Where violence comes into place is our rejection of the negation.  Our supposition as a subjectivity must come about through social effluence — we stand up to this symbolic universal by declaring our relevance against our own negation by this universal.

We tear out and subjectivise what would be an object.  We would do violence to universals and other would-be universal small-others through our radical Otherness qua subjectivity.  Think of the violence today perhaps in Libya and Egypt

Think of the French Revolution.

Think of all the expressions of free-self organization that the U.N. throughout the 20th century and up till today have stamped out, and how small-other Universals qua government seek to legitimize their claim on what would be a universal expression of their own brand of subjectivity… we return to State Democracy its own Jacobianian Excesses in the form of our own self-subjectivisation which then must always be violent.

This is also how Hegel is also the first modern philosopher-statesman inasmuch as the first and only true philosopher on modern Universality.

Unfortunately we seem stuck on this in Continental Philosophy and unable to articulate other forms of universality.
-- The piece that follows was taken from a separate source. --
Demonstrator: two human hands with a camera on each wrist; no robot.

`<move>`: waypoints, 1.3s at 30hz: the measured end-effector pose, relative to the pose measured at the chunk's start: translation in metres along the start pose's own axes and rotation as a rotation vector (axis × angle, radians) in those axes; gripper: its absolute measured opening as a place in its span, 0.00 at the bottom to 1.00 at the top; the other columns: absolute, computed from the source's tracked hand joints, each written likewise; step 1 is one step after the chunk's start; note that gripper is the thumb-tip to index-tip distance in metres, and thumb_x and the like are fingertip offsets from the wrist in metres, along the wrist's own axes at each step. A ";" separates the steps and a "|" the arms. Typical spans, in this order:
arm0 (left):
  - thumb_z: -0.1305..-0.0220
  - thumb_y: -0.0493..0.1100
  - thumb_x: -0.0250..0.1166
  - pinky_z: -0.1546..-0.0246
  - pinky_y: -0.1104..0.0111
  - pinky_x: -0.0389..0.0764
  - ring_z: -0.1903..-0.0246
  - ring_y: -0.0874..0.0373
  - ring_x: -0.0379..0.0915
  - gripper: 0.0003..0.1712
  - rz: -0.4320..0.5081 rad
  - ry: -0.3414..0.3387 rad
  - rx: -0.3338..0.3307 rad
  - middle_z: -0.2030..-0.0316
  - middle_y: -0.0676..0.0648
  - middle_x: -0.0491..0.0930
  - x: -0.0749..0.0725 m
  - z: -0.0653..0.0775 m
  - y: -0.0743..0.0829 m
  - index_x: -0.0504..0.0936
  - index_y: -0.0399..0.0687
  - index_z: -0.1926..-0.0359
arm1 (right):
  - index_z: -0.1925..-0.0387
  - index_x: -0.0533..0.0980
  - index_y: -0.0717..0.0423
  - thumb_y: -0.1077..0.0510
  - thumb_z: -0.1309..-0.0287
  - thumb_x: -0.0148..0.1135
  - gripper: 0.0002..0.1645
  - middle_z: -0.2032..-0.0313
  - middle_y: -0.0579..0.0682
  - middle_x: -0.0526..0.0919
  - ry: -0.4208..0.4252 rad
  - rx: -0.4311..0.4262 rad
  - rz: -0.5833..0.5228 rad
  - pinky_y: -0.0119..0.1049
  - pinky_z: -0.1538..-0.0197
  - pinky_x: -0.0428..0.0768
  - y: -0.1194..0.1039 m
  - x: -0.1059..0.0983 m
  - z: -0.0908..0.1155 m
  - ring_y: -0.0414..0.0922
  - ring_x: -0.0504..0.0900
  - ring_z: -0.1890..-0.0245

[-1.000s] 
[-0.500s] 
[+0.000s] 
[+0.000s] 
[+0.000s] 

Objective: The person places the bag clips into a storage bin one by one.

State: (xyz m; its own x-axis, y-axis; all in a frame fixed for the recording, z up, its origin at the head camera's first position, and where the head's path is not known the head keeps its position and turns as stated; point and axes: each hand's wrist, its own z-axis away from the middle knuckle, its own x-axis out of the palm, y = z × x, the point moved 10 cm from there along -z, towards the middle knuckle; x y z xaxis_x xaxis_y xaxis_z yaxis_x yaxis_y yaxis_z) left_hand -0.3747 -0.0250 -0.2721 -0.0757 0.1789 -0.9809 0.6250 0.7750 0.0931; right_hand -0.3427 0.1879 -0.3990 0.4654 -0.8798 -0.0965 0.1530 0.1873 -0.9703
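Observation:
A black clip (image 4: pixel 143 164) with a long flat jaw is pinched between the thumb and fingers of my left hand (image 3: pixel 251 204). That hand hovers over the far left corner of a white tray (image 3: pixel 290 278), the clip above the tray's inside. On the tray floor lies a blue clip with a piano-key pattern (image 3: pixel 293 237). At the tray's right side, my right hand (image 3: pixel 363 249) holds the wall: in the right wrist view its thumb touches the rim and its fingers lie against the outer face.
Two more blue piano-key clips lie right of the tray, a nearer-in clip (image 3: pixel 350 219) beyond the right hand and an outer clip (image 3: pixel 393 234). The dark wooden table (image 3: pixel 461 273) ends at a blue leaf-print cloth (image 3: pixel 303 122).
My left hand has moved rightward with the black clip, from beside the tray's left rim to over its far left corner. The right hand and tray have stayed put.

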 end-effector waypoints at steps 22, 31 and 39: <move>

We can’t articular a society let alone conceive of one. And no, ramblings of a disintegrated body of objectivity does not a society make.

So no: the radical pluralism of Deleuze and Guattari do not count simply because while they clear our the space for alternate forms they are too reactionary against Hegel to be useful in constructivism.  It’s also questionable as to whether or not we are at a point in which there is enough space for anything else to be constructed.